She raised her hands to her face; she was trembling. Robert Cairn took them in his own, forcing her to look up.
"Tell me," he said quietly.
"The curtains were drawn back; I distinctly remembered having closed them, but they were drawn back; and the moonlight was shining on to the bed."
"Bad; he was dreaming."
"But was I dreaming? Mr. Cairn, two hands were stretched out over my uncle, two hands that swayed slowly up and down in the moonlight!"
Cairn leapt to his feet, passing his hand over his forehead.
"Go on," he said.
"I--I cried out, but not loudly--I think I was very near to swooning. The hands were withdrawn into the shadow, and my uncle awoke and sat up. He asked, in a low voice, if I were there, and I ran to him."
"He ordered me, very coldly, to 'phone for his solicitor at nine o'clock this morning, and then fell back, and was asleep again almost immediately. The solicitor came, and was with him for nearly an hour. He sent for one of his clerks, and they both went away at half-past ten. Uncle has been in a sort of dazed condition ever since; in fact he has only once aroused himself, to ask for Dr. Cairn. I had a telegram sent immediately."
"The governor will be here to-night," said Cairn confidently. "Tell me, the hands which you thought you saw: was there anything peculiar about them?"

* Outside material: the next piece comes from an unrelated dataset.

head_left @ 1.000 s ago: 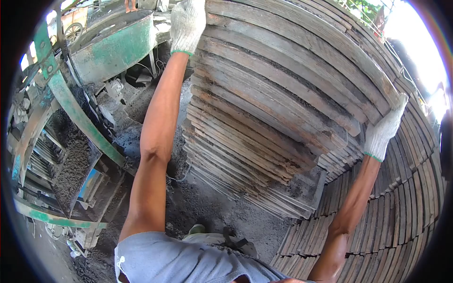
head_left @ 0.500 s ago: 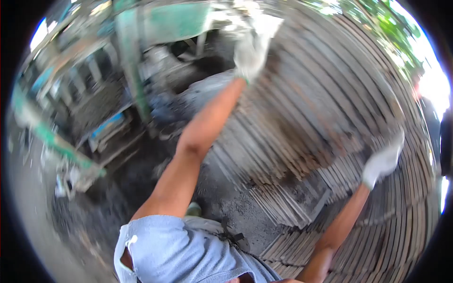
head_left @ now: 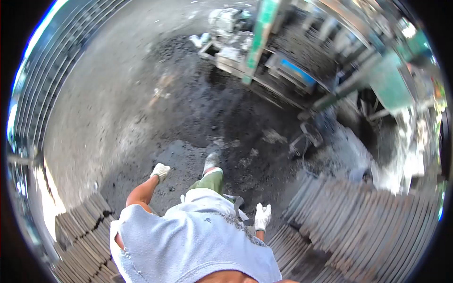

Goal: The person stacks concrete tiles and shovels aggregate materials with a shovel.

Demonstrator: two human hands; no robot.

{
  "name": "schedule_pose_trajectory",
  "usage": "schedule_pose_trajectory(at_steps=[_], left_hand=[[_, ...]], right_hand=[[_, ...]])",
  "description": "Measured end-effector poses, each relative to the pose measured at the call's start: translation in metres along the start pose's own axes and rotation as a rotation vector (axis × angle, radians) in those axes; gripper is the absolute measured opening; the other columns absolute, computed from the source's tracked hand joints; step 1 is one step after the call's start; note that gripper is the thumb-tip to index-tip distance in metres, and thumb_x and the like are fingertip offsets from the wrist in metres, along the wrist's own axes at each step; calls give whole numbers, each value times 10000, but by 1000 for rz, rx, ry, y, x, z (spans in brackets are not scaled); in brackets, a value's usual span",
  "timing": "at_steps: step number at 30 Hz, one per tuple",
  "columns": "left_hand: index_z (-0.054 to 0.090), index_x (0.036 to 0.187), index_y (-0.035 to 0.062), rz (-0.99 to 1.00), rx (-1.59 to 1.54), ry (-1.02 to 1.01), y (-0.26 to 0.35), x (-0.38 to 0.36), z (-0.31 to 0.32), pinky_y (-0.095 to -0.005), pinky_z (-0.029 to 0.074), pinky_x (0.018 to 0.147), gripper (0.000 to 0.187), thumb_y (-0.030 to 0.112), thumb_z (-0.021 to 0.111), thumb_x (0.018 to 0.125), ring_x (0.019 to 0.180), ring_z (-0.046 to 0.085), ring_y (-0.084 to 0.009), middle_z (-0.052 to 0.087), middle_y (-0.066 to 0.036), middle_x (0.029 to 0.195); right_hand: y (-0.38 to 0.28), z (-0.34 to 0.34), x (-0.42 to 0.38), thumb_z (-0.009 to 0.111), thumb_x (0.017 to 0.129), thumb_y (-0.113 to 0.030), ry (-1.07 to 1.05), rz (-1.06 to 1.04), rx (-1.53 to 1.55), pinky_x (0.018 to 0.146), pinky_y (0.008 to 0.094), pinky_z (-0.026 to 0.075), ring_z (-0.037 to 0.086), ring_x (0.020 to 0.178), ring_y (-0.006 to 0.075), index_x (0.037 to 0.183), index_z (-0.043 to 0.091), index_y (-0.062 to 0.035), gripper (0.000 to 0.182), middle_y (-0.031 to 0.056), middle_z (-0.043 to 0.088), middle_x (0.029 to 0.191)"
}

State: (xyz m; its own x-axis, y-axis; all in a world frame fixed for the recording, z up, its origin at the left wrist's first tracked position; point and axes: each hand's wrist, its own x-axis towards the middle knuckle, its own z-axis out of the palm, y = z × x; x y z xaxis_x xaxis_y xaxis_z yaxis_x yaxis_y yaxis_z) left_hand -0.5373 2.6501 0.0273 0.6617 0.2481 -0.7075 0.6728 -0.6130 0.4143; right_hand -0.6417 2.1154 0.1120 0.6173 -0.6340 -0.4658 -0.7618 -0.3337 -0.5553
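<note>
My left hand [head_left: 161,172], in a white knitted glove, hangs out to the side above the dark ground, its fingers curled in with nothing seen in them. My right hand [head_left: 263,217], in a matching glove, is low beside my hip with fingers a little apart and nothing held. Nearest to it on the right stand stacked thin grey slabs [head_left: 373,226], set on edge in rows; the hand does not touch them. One boot [head_left: 212,162] steps forward on the ground [head_left: 188,118].
A green-posted machine frame [head_left: 257,40] with a blue strip [head_left: 298,70] stands ahead to the right. Beyond it is a green hopper-like panel [head_left: 391,82]. More slab stacks [head_left: 87,236] rise at the lower left. A barred wall [head_left: 52,70] runs along the far left.
Both hands have come away from the slab stack and dropped toward my sides. My view has turned left, so the machine and stack now sit at the right.
</note>
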Motion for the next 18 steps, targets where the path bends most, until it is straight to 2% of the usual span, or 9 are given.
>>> schedule_pose_trajectory(at_steps=[2, 3, 6, 7, 8, 10, 13, 15, 18], left_hand=[[691, 742, -29, 4, -124, -18, -35, -5, -24, -424, 496, 520, 358, 279, 575, 884, 507, 616, -268, 652, -168, 627], [635, 643, -3, -171, -400, 21, -26, -23, -27, -414, 450, 433, 372, 266, 596, 898, 430, 559, -231, 599, -129, 570], [640, 713, 45, -199, -794, -99, -29, -5, -35, -388, 404, 408, 300, 267, 629, 915, 424, 490, -203, 554, -72, 577], [639, 730, 32, -180, -754, -123, -28, 9, -34, -412, 428, 442, 314, 288, 621, 911, 459, 521, -215, 568, -83, 595], [649, 720, 8, 118, -495, -24, -35, 29, -45, -418, 462, 507, 367, 326, 594, 893, 487, 543, -234, 600, -113, 604], [665, 659, -12, 64, -535, -88, -32, 53, -73, -411, 484, 594, 438, 348, 530, 870, 545, 577, -251, 645, -160, 622], [718, 878, 41, -152, -1181, -55, -25, 93, -122, -352, 463, 537, 255, 264, 603, 919, 604, 622, -176, 706, -95, 761], [689, 919, 57, -109, -1306, -25, -4, 108, -181, -324, 489, 548, 160, 208, 634, 923, 621, 618, -162, 692, -73, 795], [695, 955, 55, -49, -1337, 58, 2, 149, -265, -313, 509, 569, 162, 212, 668, 924, 667, 648, -150, 704, -65, 816]], right_hand=[[-37, 27, 18, 764, 914, -299, -45, -121, 14, 1028, 365, 486, 641, 1175, 267, 1494, 440, 68, 759, 206, 655, 1311], [-59, 41, 31, 771, 909, -290, -66, -178, 31, 1004, 352, 497, 653, 1132, 247, 1486, 450, 69, 752, 190, 676, 1270], [-99, 97, 101, 772, 909, -252, -142, -139, 187, 924, 324, 506, 634, 993, 168, 1439, 495, 82, 685, 79, 702, 1065], [-108, 114, 125, 758, 919, -245, -141, -191, 213, 734, 324, 536, 623, 807, 144, 1445, 491, 72, 670, 51, 660, 906], [-153, 122, 102, 748, 925, -240, -199, -136, 203, 633, 313, 509, 597, 726, 126, 1455, 485, 62, 664, 41, 631, 856], [-241, 137, 58, 705, 949, -219, -283, -112, 126, 435, 277, 410, 521, 554, 95, 1457, 488, 35, 608, 24, 566, 739], [-314, 194, 32, 681, 959, -208, -421, -150, -60, 448, 276, 415, 518, 555, 97, 1362, 547, 30, 487, 10, 546, 713], [-356, 241, 30, 674, 959, -199, -582, -155, -58, 419, 283, 389, 507, 518, 103, 954, 570, -45, 186, 14, 534, 689], [-424, 316, 25, 671, 955, -205, -714, -146, -223, 438, 284, 400, 527, 554, 98, 947, 607, -80, 141, 2, 554, 718]])
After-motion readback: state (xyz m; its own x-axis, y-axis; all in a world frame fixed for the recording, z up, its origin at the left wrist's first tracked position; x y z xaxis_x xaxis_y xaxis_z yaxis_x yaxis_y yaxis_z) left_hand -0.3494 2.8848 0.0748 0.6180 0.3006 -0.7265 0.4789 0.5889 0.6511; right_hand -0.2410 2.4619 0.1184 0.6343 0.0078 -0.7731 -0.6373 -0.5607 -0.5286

"In the moonlight they seemed to be of a dull white colour. There was a ring on one finger--a green ring. Oh!" she shuddered. "I can see it now."
"You would know it again?"
"Actually, there was no one in the room, of course?"
"No one. It was some awful illusion; but I can never forget it."
THE RING OF THOTH
Half-Moon Street was very still; midnight had sounded nearly half-an-hour; but still Robert Cairn paced up and down his father's library. He was very pale, and many times he glanced at a book which lay open upon the table. Finally he paused before it and read once again certain passages.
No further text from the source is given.